Doctor Strange in the Multiverse of Madness Review

Doctor Strange in the Multiverse of Madness Movie Poster

I’d love to check in on the versions of myself in other universes and see if they are doing better or worse than me. Unfortunately, I don’t have any special powers that would allow such excursions. If you want to see what it might be like to travel between universes, the sequel to Doctor Strange delves head first into the Multiverse. The title sounds like a B-movie instead of the latest major Marvel release. Indeed, some aspects of this bonkers experience celebrate the spirit of those kinds of sci-fi and horror flicks of the second half of the 20th Century. Doctor Stephen Strange appeared in a number of other movies since his cinematic introduction, so it was time that the focus centered on him this time. Doctor Strange in the Multiverse of Madness delivers two hours of fun with plenty for both Marvel and Sam Raimi fans to celebrate.

Raimi notably directed Spider-Man and its two sequels with Tobey Maguire as the superhero. Although those entries mostly played it safe, there were glimpses of Raimi’s wild side as well. The director and writer Michael Waldron (writer and producer for the Loki TV series) tap into the anything-goes spirit of the Multiverse and keep you guessing about what or who may show up next. The story follows the events of Spider-Man: No Way Home and its own dealings with the Multiverse. Doctor Strange (Benedict Cumberbatch) wakes up after a bizarre dream to head to the wedding of his old flame Dr. Christine Palmer (Rachel McAdams). When a one-eyed octopus monster attacks the city, Doctor Strange literally leaps into action to take out this beast. Sorcerer Supreme Wong (Benedict Wong) shows up to join the fight, and both men protect a girl named America Chavez (Xochitl Gomez) — the target of the monster. America has the ability to travel between universes, and someone wants to steal this power. Doctor Strange visits Wanda Maximoff (Elizabeth Olsen) to learn about the Multiverse to help America, and the movie turns into a roller coaster ride until the action-packed finale.

Cumberbatch plays Doctor Strange with both authority and a sense of humor. Thanks to the Multiverse, he also gets to tweak his performance with other versions of the character, as do some of the other main actors. Cumberbatch doesn’t hold back and fully embraces his various incarnations. In many of the other Marvel Cinematic Universe (MCU) releases, Wong appears for just a few minutes. Thankfully, he has a substantial role here. McAdams grounds the movie just as Christine does for Doctor Strange’s life. Olsen impressed me the most from the cast, especially as the Scarlet Witch, because her character has to deal with a greater range of issues and emotions than the rest. Chiwetel Ejiofor returns as Baron Mordo in a smaller role. I’m sure that you’ll see Gomez in a number of future Marvel films, and she fits right in with the veteran performers. There are plenty of cameos and surprises, but it’s best that you discover them on your own.

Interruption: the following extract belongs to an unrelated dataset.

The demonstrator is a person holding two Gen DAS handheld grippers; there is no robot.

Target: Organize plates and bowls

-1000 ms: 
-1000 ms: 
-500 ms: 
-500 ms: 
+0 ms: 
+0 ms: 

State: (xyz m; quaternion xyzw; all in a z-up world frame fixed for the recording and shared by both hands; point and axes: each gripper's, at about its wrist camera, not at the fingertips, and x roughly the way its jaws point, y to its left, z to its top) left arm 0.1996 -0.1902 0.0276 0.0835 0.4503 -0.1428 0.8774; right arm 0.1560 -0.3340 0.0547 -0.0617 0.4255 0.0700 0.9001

The Multiverse receives more attention and investigation than before, yet it doesn’t seem to be enough. Don’t blink during an amazing sequence that might last 30 seconds tops and probably took months to put together. Doctor Strange and America travel between radically different universes, and I’m sure that fans will break down this montage on YouTube at some point. Immediately, I wished that the characters would return to some of those universes during the movie. Just knowing that they’re out there may have been the point. Once Doctor Strange and America stabilize, the redheaded Christine of that universe describes to them how she has numbered the universes, which falls in line with Marvel canon from the comic books. The film features the main universe for all of the Marvel events, the one with the redheaded Christine and a place between universes. I would have gladly spent another half-hour in the theater if the filmmakers had taken on the challenge of incorporating more of the titular “mad” universes. I’m not sure why the second universe in the narrative seems overgrown with flowers and plants; if this was explained, I missed it.

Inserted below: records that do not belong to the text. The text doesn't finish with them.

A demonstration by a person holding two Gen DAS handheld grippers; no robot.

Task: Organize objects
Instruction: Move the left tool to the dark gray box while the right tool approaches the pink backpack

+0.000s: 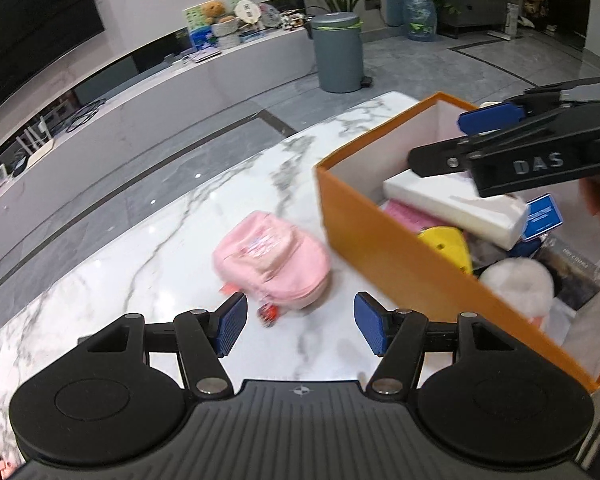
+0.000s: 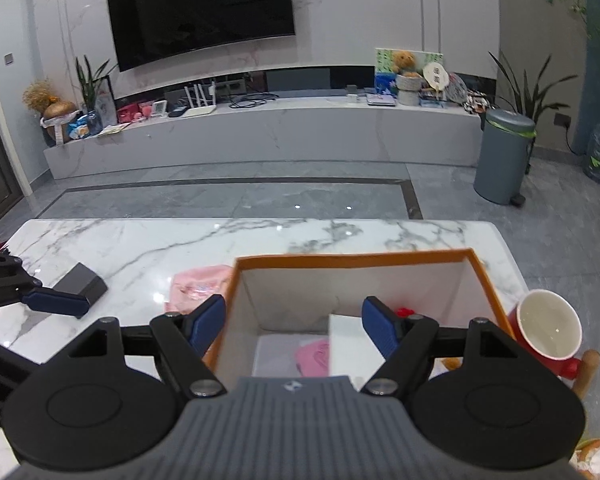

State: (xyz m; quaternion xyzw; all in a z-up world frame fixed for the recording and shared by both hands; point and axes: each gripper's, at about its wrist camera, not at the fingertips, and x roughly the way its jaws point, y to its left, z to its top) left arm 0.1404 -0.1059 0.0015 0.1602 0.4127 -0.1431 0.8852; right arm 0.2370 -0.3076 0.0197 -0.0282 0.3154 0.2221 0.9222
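Note:
A small pink backpack (image 1: 272, 260) lies on the white marble table (image 1: 140, 264), just left of an orange box (image 1: 384, 248). My left gripper (image 1: 300, 326) is open and empty, just short of the backpack. The box holds a white packet (image 1: 456, 204), a yellow piece (image 1: 446, 244), a white fluffy ball (image 1: 518, 282) and other items. My right gripper (image 2: 294, 328) is open and empty above the box (image 2: 356, 260); it also shows over the box in the left wrist view (image 1: 436, 140). The backpack shows left of the box in the right wrist view (image 2: 198, 284).
A dark grey block (image 2: 80, 282) lies on the table at the left, beside my left gripper's fingertip (image 2: 56, 303). A red mug (image 2: 548, 332) stands right of the box. Beyond the table's far edge are the floor, a grey bin (image 2: 502, 156) and a TV bench.

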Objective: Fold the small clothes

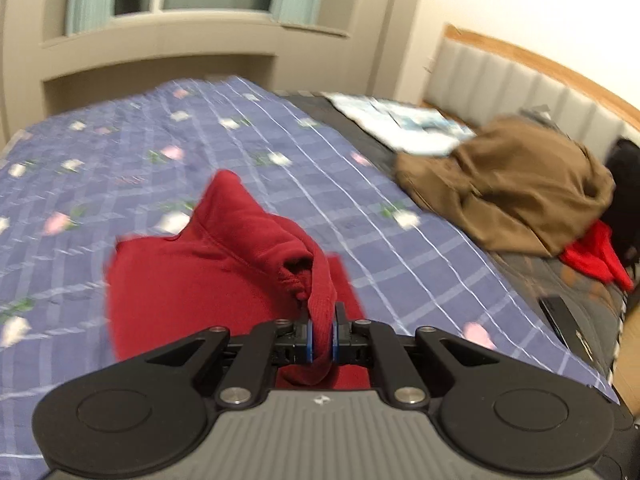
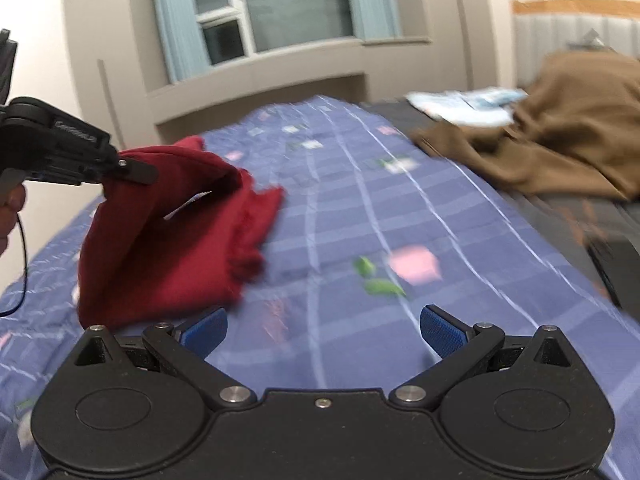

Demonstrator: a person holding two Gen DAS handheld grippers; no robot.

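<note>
Pinching the red garment (image 1: 208, 264), left tongs (image 1: 322, 330) (right tongs (image 2: 323, 330) agape, empty).

Bedspread (image 2: 360, 216) pattern smeared by motion blur, brown garment (image 2: 568, 140) cut off at right edge, pale items (image 1: 404, 124) behind it too blurred to identify, hand (image 2: 10, 208) cropped at left edge
</note>
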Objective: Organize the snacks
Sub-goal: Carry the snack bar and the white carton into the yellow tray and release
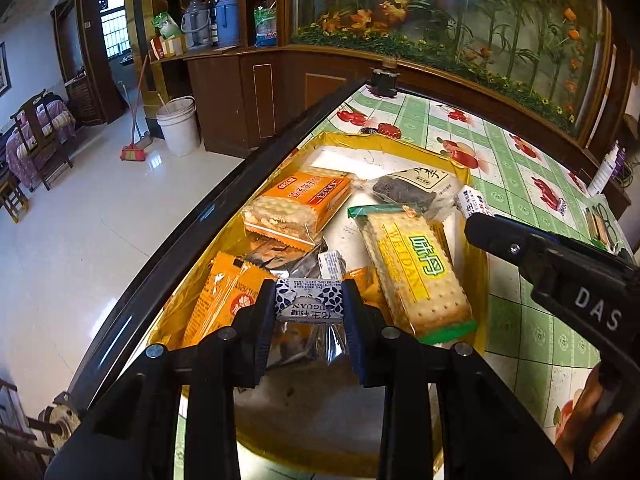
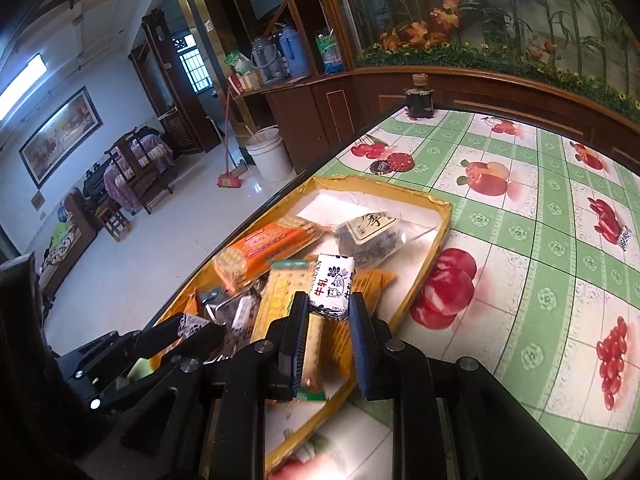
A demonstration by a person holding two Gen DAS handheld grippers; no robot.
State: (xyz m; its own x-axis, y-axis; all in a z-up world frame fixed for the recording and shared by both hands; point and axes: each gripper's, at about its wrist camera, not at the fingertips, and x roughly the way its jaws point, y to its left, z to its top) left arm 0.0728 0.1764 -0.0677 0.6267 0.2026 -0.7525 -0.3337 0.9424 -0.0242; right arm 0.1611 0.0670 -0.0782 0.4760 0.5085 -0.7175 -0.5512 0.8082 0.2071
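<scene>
**Both grippers carry wrapped candies above the snack box**

The left gripper (image 1: 309, 304) clamps a blue-and-white wrapped candy (image 1: 310, 305) crosswise between its pads, above the near end of the yellow cardboard box (image 1: 478, 280). The right gripper (image 2: 329, 312) pinches a second white candy block (image 2: 332, 286) by its lower end, over the yellow Weidan cracker pack (image 1: 416, 268). An orange biscuit pack (image 1: 298, 210) lies farther back in the box.

Daylight interior, fairly bright. Window (image 1: 114, 28) blown out; ceiling lamp (image 2: 24, 78) glaring. Sheen on floor (image 1: 100, 216). Strong fisheye bending, dark vignette at corners. Right view softer, snacks slightly motion-blurred. Tool bodies dark, near-field soft.
</scene>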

Raimi knows how to stage a great fight scene, and there are plenty to enjoy, including a creative set piece that involves music. Raimi embraces both the gory and bloody with battles like the one with the one-eyed octopus creature and a free-for-all in the second act that includes characters with a variety of powers. The PG-13 rating reins in Raimi from some of his more intense and violent instincts. Nevertheless, he pushes the limits with some satisfying special effects and deaths. If you know Raimi, you’ll be on the lookout for a few things that appear in almost all of his films, and sure enough, these elements make it in the final cut. I don’t remember anything on the same level in the Spider-Man trilogy, but there are scenes that feel ripped right out of The Evil Dead or its sequels. Those parts made me laugh with glee because only Raimi could introduce that manic energy and crazy entities.

Danny Elfman produced a fun score where he combined some rock themes and loud guitar chords along with the more dramatic sounds. I expected a more serious film with the fate of universes in the balance. Fortunately, Raimi kept it mostly fun, light and funny like a ride through a fun house. Most of the characters have good one-liners, too. In some ways, Doctor Strange in the Multiverse of Madness feels like a way station between major events in the MCU, and moviegoers will just have to wait to see where it all leads, especially with a great tease of a mid-credits scene. Directors Anthony Russo and Joe Russo established their place in the MCU with four impressive releases: Captain America: The Winter Soldier, Captain America: Civil War, Avengers: Infinity War and Avengers: Endgame. I hope that Raimi gets another chance to continue his legacy by putting his spin on a Marvel title with his signature style.